Output only the lines of the entries that follow, starting at the one with "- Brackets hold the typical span" and running down to the one with "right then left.", both included and unchanged.

◆ Exercise inputs
--------
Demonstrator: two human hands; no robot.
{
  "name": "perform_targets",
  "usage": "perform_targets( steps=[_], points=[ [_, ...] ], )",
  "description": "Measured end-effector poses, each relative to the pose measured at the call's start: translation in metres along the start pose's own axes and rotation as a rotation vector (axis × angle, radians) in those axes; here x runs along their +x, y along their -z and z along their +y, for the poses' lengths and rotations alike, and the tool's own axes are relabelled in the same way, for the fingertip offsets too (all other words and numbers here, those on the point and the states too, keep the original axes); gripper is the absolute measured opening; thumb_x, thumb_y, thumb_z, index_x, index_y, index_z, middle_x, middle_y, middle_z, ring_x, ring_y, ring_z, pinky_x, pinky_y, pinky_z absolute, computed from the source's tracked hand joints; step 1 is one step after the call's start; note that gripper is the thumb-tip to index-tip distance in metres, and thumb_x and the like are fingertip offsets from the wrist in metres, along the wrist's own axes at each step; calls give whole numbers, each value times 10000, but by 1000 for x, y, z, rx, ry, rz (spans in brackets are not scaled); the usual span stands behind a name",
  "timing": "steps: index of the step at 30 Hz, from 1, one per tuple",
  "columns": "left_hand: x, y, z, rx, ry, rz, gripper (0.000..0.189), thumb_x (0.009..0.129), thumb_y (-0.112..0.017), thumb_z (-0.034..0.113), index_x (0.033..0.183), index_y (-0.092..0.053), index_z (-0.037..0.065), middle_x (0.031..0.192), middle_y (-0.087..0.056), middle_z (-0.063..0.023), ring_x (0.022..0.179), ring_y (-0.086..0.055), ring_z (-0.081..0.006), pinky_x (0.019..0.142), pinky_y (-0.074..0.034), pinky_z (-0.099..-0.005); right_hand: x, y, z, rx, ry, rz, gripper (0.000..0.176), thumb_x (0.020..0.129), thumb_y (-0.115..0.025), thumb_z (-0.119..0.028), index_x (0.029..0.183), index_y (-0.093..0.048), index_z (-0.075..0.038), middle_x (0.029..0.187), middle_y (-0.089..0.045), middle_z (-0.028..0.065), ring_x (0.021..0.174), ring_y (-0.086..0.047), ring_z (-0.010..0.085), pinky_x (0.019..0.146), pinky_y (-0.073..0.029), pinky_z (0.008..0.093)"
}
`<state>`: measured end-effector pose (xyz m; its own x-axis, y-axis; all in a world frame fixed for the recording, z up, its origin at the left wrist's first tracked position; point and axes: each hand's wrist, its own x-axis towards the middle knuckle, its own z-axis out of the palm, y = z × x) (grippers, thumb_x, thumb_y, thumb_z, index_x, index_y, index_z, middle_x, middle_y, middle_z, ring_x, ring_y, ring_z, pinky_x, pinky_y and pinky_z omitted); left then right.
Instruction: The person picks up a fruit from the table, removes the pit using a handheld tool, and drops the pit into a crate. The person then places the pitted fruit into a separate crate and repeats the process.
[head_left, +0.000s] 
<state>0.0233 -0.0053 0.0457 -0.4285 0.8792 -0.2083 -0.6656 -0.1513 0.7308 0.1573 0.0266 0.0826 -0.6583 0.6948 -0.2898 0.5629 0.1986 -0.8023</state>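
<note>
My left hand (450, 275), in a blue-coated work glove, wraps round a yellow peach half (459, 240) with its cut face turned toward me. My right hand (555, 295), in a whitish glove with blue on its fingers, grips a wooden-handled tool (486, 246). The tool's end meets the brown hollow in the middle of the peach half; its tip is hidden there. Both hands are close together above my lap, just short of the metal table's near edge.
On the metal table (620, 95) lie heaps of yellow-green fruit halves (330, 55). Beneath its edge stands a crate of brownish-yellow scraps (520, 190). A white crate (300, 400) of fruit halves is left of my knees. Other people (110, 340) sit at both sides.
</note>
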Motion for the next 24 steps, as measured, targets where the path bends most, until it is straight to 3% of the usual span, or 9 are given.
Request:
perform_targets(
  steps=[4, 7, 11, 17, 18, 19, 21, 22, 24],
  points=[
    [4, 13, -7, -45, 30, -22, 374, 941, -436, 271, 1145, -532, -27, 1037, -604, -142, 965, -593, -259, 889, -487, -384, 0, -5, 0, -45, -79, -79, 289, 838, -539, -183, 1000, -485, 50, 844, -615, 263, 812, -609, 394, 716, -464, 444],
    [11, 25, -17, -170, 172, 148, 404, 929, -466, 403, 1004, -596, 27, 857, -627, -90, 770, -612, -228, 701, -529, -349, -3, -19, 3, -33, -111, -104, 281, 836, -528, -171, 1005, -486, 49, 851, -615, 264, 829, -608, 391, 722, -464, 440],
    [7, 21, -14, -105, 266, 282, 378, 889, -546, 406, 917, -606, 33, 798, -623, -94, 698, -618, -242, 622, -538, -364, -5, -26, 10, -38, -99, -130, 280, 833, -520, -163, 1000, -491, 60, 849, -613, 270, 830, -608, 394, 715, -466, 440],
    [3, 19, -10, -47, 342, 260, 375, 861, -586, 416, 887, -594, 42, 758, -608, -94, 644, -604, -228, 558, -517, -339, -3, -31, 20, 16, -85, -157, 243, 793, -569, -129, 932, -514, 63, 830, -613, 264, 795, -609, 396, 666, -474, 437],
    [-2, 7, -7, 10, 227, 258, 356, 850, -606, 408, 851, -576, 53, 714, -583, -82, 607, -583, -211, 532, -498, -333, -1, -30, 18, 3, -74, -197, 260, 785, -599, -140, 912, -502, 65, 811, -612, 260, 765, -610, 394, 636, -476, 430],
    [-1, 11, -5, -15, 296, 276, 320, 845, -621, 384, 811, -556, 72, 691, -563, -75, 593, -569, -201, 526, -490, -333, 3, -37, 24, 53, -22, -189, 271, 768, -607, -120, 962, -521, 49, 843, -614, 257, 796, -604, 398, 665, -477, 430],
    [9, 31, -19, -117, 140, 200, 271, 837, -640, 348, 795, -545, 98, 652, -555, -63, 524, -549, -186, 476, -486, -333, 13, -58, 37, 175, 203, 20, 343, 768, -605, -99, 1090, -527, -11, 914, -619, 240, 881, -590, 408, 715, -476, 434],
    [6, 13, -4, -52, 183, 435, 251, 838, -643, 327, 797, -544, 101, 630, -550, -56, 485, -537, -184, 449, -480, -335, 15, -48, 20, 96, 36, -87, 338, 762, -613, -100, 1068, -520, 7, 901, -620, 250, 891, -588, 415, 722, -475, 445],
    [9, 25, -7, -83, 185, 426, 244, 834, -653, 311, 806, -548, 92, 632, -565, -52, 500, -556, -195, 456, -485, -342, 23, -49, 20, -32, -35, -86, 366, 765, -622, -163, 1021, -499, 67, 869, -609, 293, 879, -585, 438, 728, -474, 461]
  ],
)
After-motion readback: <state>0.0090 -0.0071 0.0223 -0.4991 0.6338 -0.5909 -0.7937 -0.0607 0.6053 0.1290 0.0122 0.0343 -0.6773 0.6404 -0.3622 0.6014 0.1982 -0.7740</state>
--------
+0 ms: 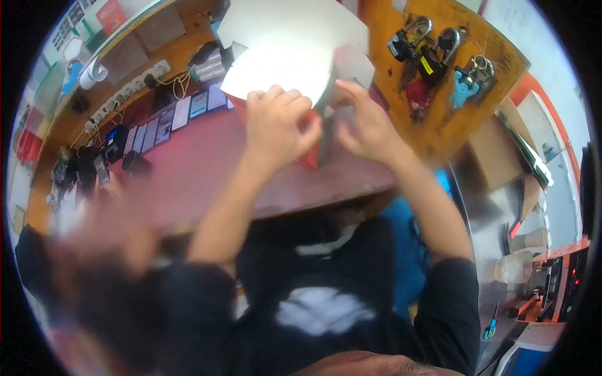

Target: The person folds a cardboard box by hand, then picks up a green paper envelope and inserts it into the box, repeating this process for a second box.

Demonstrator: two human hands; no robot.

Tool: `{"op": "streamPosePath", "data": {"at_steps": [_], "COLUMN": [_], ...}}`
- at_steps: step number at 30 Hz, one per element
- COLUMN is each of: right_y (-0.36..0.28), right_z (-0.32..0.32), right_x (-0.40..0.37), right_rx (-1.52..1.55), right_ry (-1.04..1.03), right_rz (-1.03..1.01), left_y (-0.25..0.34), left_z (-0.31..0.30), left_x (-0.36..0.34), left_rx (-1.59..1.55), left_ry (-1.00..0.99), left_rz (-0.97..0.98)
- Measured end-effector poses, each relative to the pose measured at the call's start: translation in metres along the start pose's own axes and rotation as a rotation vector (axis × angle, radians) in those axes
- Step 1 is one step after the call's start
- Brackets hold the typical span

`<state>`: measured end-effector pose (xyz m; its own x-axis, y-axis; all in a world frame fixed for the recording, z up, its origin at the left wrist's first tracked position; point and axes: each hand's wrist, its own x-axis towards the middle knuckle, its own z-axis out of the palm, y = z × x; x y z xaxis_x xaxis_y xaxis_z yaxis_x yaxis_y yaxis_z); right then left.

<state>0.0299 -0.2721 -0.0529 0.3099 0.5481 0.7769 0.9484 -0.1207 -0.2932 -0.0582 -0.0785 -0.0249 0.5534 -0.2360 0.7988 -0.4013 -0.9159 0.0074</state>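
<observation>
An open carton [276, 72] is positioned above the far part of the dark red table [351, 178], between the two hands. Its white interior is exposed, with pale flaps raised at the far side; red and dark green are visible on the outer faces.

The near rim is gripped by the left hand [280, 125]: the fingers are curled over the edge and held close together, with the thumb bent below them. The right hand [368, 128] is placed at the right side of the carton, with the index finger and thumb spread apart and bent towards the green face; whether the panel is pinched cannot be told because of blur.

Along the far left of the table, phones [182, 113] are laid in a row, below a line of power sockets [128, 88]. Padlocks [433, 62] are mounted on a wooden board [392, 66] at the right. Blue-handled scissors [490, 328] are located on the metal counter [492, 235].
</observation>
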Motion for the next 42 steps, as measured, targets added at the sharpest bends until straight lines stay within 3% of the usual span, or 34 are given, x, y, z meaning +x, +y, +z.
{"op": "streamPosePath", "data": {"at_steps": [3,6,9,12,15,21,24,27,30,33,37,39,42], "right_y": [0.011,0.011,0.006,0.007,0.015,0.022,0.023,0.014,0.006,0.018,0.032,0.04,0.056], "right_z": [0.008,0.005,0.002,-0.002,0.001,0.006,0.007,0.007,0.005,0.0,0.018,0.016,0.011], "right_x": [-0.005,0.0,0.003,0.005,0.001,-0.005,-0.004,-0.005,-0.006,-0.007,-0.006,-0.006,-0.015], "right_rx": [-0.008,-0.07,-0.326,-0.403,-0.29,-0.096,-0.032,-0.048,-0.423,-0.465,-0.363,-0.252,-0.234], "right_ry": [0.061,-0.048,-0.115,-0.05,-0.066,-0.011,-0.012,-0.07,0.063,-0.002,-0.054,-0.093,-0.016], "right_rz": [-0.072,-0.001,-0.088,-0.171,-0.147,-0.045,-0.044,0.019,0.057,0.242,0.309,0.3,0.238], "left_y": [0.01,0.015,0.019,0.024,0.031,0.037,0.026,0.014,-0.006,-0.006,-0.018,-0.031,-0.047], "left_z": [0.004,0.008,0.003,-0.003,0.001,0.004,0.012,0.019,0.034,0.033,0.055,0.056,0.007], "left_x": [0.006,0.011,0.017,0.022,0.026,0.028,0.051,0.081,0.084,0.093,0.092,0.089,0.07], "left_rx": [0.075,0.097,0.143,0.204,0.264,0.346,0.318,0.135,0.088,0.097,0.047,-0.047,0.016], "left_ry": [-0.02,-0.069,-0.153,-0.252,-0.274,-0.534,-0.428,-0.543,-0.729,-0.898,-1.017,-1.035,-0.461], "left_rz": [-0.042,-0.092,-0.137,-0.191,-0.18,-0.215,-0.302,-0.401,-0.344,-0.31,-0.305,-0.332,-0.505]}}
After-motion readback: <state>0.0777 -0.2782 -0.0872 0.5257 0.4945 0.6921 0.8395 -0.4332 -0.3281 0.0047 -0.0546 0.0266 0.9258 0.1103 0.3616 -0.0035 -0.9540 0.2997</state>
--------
◆ Answer box
- Brackets hold the typical span

`<state>`: measured end-effector pose (xyz m; its own x-axis, y-axis; all in a world frame fixed for the recording, z up, its origin at the left wrist's first tracked position; point and axes: each hand's wrist, its own x-axis towards the middle knuckle, its own z-axis out of the palm, y = z × x; x y z xaxis_x xaxis_y xaxis_z yaxis_x yaxis_y yaxis_z); right then left.

With this, the answer is complete.